On April 14, 2016, the European Parliament adopted the General Data Protection Regulation, and GDPR will go into full effect in approximately six months. According to numerous recent studies, a majority of firms are not ready to meet compliance.
The stated goal of the GDPR is to harmonize data privacy and security laws across Europe, protect and empower the privacy of all EU citizens, and ensure that organizations across the EU approach data privacy and security in the same manner. The GDPR applies to and imposes compliance obligations upon all companies that control or process the personal data of EU citizens.
“Data controller” is defined broadly, including any individual or entity that gathers personal data for processing. The definition of “data processor” is similarly broad, encompassing any individual or body that processes personal data on behalf of the controller. It is important to note that the GDPR applies to data controllers and processors outside the EU that offer goods or services or even monitor EU citizens.
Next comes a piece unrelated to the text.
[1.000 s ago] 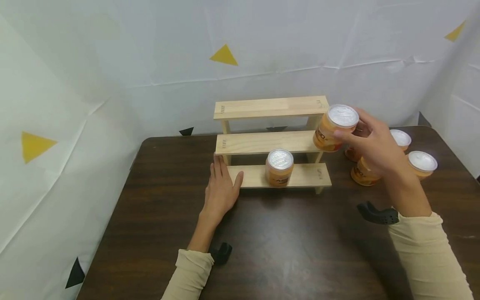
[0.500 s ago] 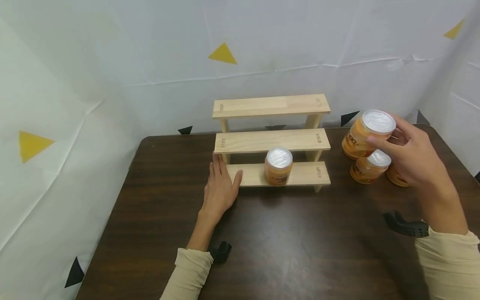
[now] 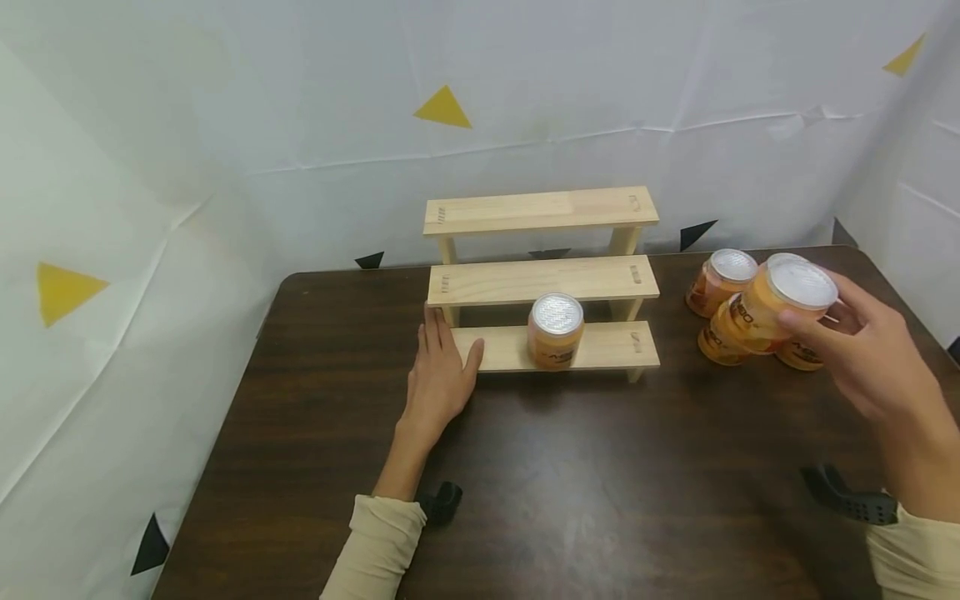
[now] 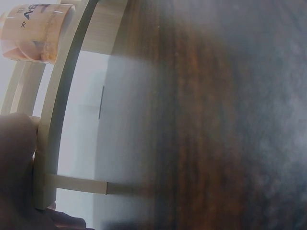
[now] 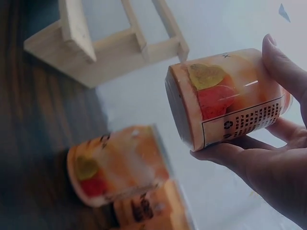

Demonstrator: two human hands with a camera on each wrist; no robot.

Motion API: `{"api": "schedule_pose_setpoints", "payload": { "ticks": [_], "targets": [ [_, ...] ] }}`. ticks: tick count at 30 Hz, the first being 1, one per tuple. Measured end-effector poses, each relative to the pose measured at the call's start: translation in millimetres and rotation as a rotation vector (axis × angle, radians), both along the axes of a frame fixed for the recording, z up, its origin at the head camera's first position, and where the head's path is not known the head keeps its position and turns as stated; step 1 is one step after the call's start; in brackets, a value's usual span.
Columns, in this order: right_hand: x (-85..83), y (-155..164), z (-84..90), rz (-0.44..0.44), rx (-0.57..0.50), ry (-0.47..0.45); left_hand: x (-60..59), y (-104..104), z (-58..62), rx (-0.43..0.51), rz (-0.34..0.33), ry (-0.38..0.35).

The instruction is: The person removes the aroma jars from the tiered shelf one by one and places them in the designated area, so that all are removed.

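Note:
My right hand (image 3: 862, 350) grips an orange jar (image 3: 780, 307) with a silver lid, tilted and held in the air above the other jars (image 3: 722, 282) at the table's right. In the right wrist view the held jar (image 5: 225, 98) shows its fruit label, with fingers (image 5: 283, 62) curled round it. A three-step wooden shelf (image 3: 542, 279) stands at the back middle. One orange jar (image 3: 556, 331) sits on its lowest step. My left hand (image 3: 440, 375) lies flat on the table, fingers touching the lowest step's left end (image 4: 45, 158).
The dark wooden table (image 3: 570, 475) carries a cluster of orange jars (image 3: 750, 333) at the right, near the edge. White sheets with yellow and black triangles wall the back and sides. Black wrist mounts (image 3: 847, 500) show by both sleeves.
My right hand has carried the jar from beside the shelf's right end away to the right and lower, over the cluster of jars. The left hand has not moved.

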State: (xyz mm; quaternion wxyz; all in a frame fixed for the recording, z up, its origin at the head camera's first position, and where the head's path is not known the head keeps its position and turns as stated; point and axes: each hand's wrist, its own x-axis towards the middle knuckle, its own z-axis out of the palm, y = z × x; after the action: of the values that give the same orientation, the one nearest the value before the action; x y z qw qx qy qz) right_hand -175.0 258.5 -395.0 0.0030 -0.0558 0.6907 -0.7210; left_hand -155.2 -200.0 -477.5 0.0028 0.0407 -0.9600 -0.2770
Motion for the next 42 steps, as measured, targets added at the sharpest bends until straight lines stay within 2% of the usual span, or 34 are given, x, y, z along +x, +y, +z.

All companies that operate in the EU are likely to process at least some personal data as data controllers, if only as it relates to their employees. Certainly, organizations that gather consumer data should be focusing on compliance, while all companies should, at the least, review their data processing activities, identify all activities for which they are a data controller, implement policies and technical safeguards in accordance with GDPR guidelines, audit their current third-party data storage contracts, and set up a practical incident response plan in the event of a data breach.
Data processors, including cloud service providers and other information technology vendors that process personal data, also must review their legal obligations under the GDPR, as they have independent compliance responsibility for the first time. These obligations include maintaining written documentation of processing activities carried out on behalf of a data controller, designating a data protection officer, and notifying the data controller upon discovering a data breach without undue delay.
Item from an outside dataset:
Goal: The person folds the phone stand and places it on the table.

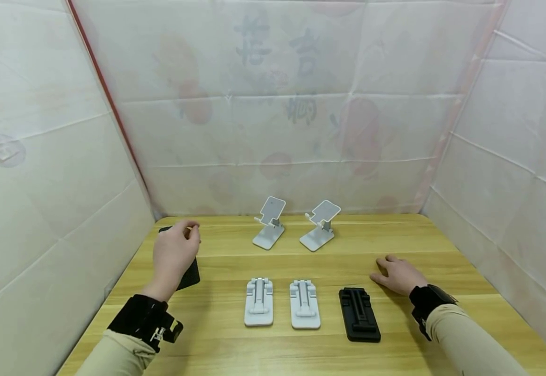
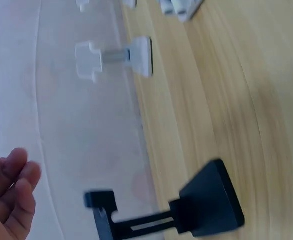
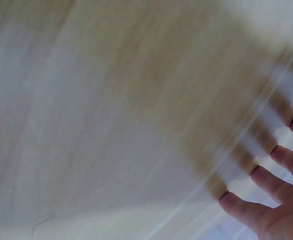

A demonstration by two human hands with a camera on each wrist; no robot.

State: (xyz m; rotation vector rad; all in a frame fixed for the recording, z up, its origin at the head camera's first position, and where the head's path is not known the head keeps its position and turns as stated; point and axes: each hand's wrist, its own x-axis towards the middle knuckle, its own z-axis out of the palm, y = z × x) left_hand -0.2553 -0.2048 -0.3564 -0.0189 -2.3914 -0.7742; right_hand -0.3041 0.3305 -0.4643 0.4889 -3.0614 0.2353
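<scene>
Your left hand [image 1: 175, 252] hovers with fingers loosely curled, holding nothing, above the unfolded black phone stand [image 2: 186, 210] at the tabletop's [image 1: 395, 235] far-left corner; faint printed characters on the back wall are unreadable. Your right hand [image 1: 397, 274] lies flat, fingers spread, beside a folded black stand [image 1: 359, 315].

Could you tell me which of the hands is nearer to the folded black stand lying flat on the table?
Right. The right hand rests on the table just beside the folded black stand; the left hand is far across, by the unfolded black stand.
</scene>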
So how are companies digesting the GDPR and reviewing their internal data policies? According to a survey of 200 European-based companies by cloud security provider Alert Logic published last month, while 77 percent of the surveyed companies are familiar with the GDPR, only 5 percent believe they are compliant with all applicable requirements. Moreover, only 27 percent reported that they were confident they will be ready when the GDPR becomes enforceable in May 2018.
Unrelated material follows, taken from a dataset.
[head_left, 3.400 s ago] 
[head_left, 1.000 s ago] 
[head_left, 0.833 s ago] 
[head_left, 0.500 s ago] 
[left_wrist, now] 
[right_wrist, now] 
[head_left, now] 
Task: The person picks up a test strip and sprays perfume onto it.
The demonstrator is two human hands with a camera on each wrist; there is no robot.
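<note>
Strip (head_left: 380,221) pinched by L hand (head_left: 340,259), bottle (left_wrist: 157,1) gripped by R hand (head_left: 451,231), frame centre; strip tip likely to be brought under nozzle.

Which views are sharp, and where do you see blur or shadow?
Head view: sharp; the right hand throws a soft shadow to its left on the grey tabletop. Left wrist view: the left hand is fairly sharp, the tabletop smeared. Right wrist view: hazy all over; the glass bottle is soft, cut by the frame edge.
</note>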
The lack of confidence likely stems from the sheer scope of the GDPR. With 99 articles and 173 recitals, it is a massive document that, despite its goal of reducing administrative burdens for companies dealing with multiple data protection authorities within the EU, places high accountability burdens and new, regulations on data controllers and processors.
Many companies do not even know where to start, but companies should focus on identifying the key areas of change between the GDPR and the aged 1995 EU Data Protection Directive that it replaces. These include:
Expanded Jurisdiction and Scope
The GDPR applies to companies without a legal establishment in an EU member state provided that they control of process the personal data of EU citizens.
Stricter Requirements for Consent
The GDPR makes it more difficult for companies to obtain valid consent from data subjects, stating that consent must be freely given, specific, informed and unambiguous, either by a statement or by a clear affirmative action.
More Practical and User-Friendly Privacy Policies
Article 11 of the GDPR demands “transparent and easily accessible policies” and communications in “clear and plain language” adapted to the data subjects. If a controller uses automated means of gathering data, it must allow data subjects to submit choices, requests, and complaints electronically.
Restrictions on Direct Marketing and Profiling
The GDPR requires data subjects to be given the option of opting out of direct marketing, and it further requires that this opt-out be clearly distinguishable from other information.
Removal of Notification Requirement, Imposition of Documentation and Accountability
The GDPR removes any requirement for a data controller to notify a data protection authority of its processing activities and replaces it with a policy of accountability, documentation, and fines for failing to meet its obligations.
The Principle of “Privacy by Design”
The GDPR includes a new principle that data controllers should design and implement processes to protect personal data, retain it only for specific (disclosed) purposes, keep it only as long as necessary, and restrict access to it.
Increased Data Security
Article 30 of the GDPR imposes technical security requirements that include the obligation to conduct risk evaluations.
Appointment of a Data Protection Officer
if the core activities of the controller and processor require regular and systematic monitoring of data subjects on a large scale or consist of processing special, sensitive categories of data, then the GDPR requires the appointment of an internal or external Data Protection Officer with sufficient expert knowledge.
Keep in mind that the GDPR has significant teeth. Its tiered approach to fines empower EU member state Data Protection Authorities to impose fines of up to the higher of 4 percent of a company’s annual worldwide turnover or 20 million Euros (for breaches of basic principles such as consent, breach notification, etc.), with lesser violations resulting in the imposition of fines up to the higher of 2% of annual worldwide turnover or 10 million Euros.
Overall, while the GDPR is not a drastic overhaul of data protection regulations in the European Union, it is an expansion of prior efforts to protect the data privacy rights of EU citizens that is designed to gain the attention of high-level executives and spur change at companies lagging behind in this area. While one cannot predict the speed with which member state Data Protection Authorities will levy fines for entities not in immediate compliance, demonstrating good faith efforts toward compliance is the wisest course of action for every organization doing business in the EU.